• **Task requirements**
Copy the data below exactly. Any pictures in it should be omitted.

• **Source data**
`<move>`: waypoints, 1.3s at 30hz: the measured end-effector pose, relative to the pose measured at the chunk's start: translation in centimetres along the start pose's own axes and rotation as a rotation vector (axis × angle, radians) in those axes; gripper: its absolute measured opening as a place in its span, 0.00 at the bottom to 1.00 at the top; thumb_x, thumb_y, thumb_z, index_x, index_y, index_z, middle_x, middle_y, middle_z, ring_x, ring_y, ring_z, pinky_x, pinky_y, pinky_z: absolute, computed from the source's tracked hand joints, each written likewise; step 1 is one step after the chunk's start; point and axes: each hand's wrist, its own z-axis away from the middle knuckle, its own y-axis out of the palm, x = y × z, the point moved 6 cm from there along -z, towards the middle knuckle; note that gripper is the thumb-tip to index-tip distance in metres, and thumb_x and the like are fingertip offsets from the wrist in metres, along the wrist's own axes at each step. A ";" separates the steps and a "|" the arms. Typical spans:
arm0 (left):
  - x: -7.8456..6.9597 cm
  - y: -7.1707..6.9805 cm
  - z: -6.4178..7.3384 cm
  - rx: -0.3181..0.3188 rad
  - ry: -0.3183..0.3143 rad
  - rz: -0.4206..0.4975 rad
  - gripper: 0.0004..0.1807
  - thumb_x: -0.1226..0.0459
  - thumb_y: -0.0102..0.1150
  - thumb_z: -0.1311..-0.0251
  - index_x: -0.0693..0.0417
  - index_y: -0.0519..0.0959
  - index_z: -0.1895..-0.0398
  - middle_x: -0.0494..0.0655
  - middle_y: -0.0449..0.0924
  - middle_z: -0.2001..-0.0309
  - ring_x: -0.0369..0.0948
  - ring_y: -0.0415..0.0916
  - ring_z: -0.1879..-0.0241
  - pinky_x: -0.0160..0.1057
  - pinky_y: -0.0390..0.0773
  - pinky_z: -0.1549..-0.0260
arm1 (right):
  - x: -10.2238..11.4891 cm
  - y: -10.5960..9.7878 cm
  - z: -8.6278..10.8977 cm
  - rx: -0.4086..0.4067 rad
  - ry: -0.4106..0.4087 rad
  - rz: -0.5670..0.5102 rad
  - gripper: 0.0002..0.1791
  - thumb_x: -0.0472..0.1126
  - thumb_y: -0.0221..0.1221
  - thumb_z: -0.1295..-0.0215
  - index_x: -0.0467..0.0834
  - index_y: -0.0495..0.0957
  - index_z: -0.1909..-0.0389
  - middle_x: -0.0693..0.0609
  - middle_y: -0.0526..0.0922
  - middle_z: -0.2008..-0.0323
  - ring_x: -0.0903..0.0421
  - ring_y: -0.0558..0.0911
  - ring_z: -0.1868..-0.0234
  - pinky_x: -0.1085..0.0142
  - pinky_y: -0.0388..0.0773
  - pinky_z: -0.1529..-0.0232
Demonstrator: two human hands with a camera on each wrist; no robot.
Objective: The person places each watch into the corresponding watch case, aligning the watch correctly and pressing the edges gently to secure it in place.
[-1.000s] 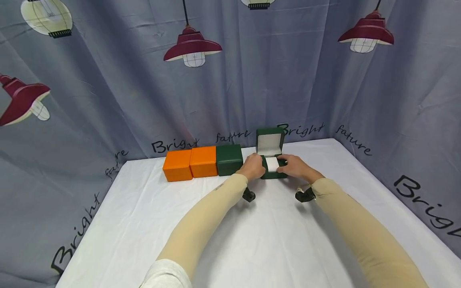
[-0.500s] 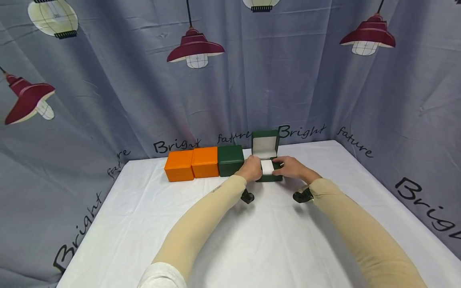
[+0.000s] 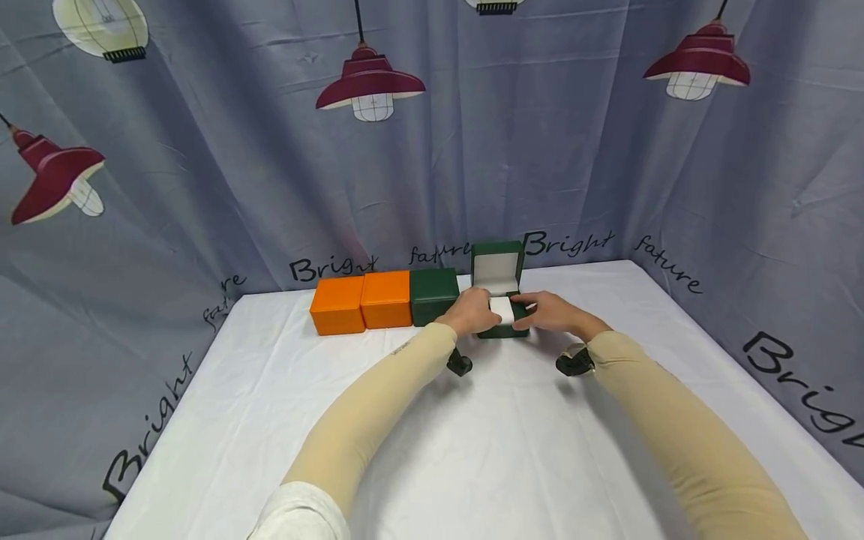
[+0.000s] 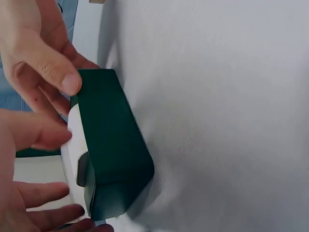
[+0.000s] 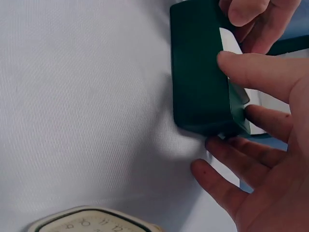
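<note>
A green watch box [image 3: 508, 331] stands on the table with its lid raised, showing a pale lining. Inside it sits a white cushion [image 3: 502, 309]. My left hand [image 3: 475, 312] is at the left end, its thumb overlapping the cushion in the left wrist view and its fingers loosely spread by the box's end. At the right end, my right hand [image 3: 550, 312] holds the box, thumb on the front rim and index finger at the inner edge. The other fingers [image 5: 224, 186] of that hand spread beside the corner. Part of the cushion is hidden by the hands.
Left of the open box, a closed green box [image 3: 434, 298] stands in a row with two orange boxes [image 3: 386, 301]. White cloth covers the table [image 3: 432, 450]. A grey printed curtain [image 3: 270, 187] hangs behind and at the sides. A numbered dial [image 5: 94, 223] shows low in the right wrist view.
The open box shifted a little left between the first two head frames. Since then, my left hand has moved from the box's left side onto the cushion's edge. The right hand stays at the right end.
</note>
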 end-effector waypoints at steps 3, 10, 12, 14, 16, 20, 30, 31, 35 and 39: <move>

• **Answer for this exercise**
`<move>`: waypoints, 1.3s at 30hz: the measured end-effector pose, relative to the pose measured at the chunk's start: translation in centimetres along the start pose's own axes and rotation as a rotation vector (axis × angle, radians) in those axes; gripper: its absolute measured opening as a place in its span, 0.00 at the bottom to 1.00 at the top; thumb_x, thumb_y, thumb_z, index_x, index_y, index_z, middle_x, middle_y, middle_z, ring_x, ring_y, ring_z, pinky_x, pinky_y, pinky_z: absolute, computed from the source's tracked hand joints, each written likewise; step 1 is one step after the chunk's start; point and axes: each hand's wrist, its own z-axis away from the middle knuckle, its own y-axis out of the palm, x = y × z, the point moved 6 cm from there along -z, towards the middle knuckle; note that gripper is the thumb-tip to index-tip distance in metres, and thumb_x and the like are fingertip offsets from the wrist in metres, along the wrist's own axes at each step. A ";" separates the steps and a "|" the arms. Typical spans:
arm0 (left):
  - x: -7.8456..6.9597 cm
  - y: -7.1707..6.9805 cm
  - z: -6.4178..7.3384 cm
  - rx: -0.3181..0.3188 rad
  - ry: -0.3183..0.3143 rad
  - rz: -0.4206..0.4975 rad
  - gripper: 0.0004..0.1807
  - thumb_x: -0.1226..0.0459
  - thumb_y: -0.0102..0.1150
  - thumb_z: -0.1311..-0.0251
  - index_x: -0.0693..0.0417
  - index_y: -0.0519..0.0959
  - index_z: -0.1895..-0.0398
  - middle_x: -0.0494..0.0655
  - middle_y: -0.0449..0.0924
  - middle_z: -0.2001..-0.0309
  - ring_x: -0.0369..0.0948
  - ring_y: -0.0415..0.0916
  - ring_z: -0.1879..-0.0241
  - pinky_x: -0.0160..0.1057
  - pinky_y: -0.0390..0.0773
  - pinky_z: -0.1549..-0.0260
arm1 (right):
  - x: -10.2238..11.4891 cm
  - y: -10.5960..9.7878 cm
  - z: -8.6278..10.8977 cm
  - rx: -0.4086..0.4067 rad
  - ry: -0.4106..0.4087 rad
  - rz: -0.5670..0.5102 rad
  - gripper: 0.0002..0.1791
  - thumb_x: -0.0472..0.1126
  - thumb_y: -0.0221..0.1221
  - thumb_z: -0.1295..-0.0215
  - index_x: -0.0467..0.0834
  - index_y: -0.0495..0.0957
  - index_z: -0.1909..-0.0389
  - middle_x: -0.0693..0.0609
  - middle_y: -0.0526..0.0922
  - middle_z: -0.2008..-0.0323
  - ring_x: -0.0903..0.0421
  - ring_y: -0.0558..0.0911
  - ring_z: -0.1868..-0.0234
  - pinky_x: -0.1085..0.0142
  - pinky_y: -0.0388..0.0773
  - pinky_z: -0.1529..-0.0232
Demonstrator: two human hands with a camera on each wrist; no robot.
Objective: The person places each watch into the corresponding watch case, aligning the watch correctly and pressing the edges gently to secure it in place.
[-1.000s] 
[-0.500s] 
[+0.000s] 
[+0.000s] 
[+0.000s] 
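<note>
A green watch box [image 3: 508, 331] stands on the table with its lid raised, showing a pale lining. Inside it sits a white cushion [image 3: 502, 309]. My left hand [image 3: 475, 312] is at the left end, its thumb overlapping the cushion in the left wrist view and its fingers loosely spread by the box's end. At the right end, my right hand [image 3: 550, 312] holds the box, thumb on the front rim and index finger at the inner edge. The other fingers [image 5: 224, 186] of that hand spread beside the corner. Part of the cushion is hidden by the hands.
Left of the open box, a closed green box [image 3: 434, 298] stands in a row with two orange boxes [image 3: 386, 301]. White cloth covers the table [image 3: 432, 450]. A grey printed curtain [image 3: 270, 187] hangs behind and at the sides. A numbered dial [image 5: 94, 223] shows low in the right wrist view.
The open box shifted a little left between the first two head frames. Since then, my left hand has moved from the box's left side onto the cushion's edge. The right hand stays at the right end.
</note>
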 end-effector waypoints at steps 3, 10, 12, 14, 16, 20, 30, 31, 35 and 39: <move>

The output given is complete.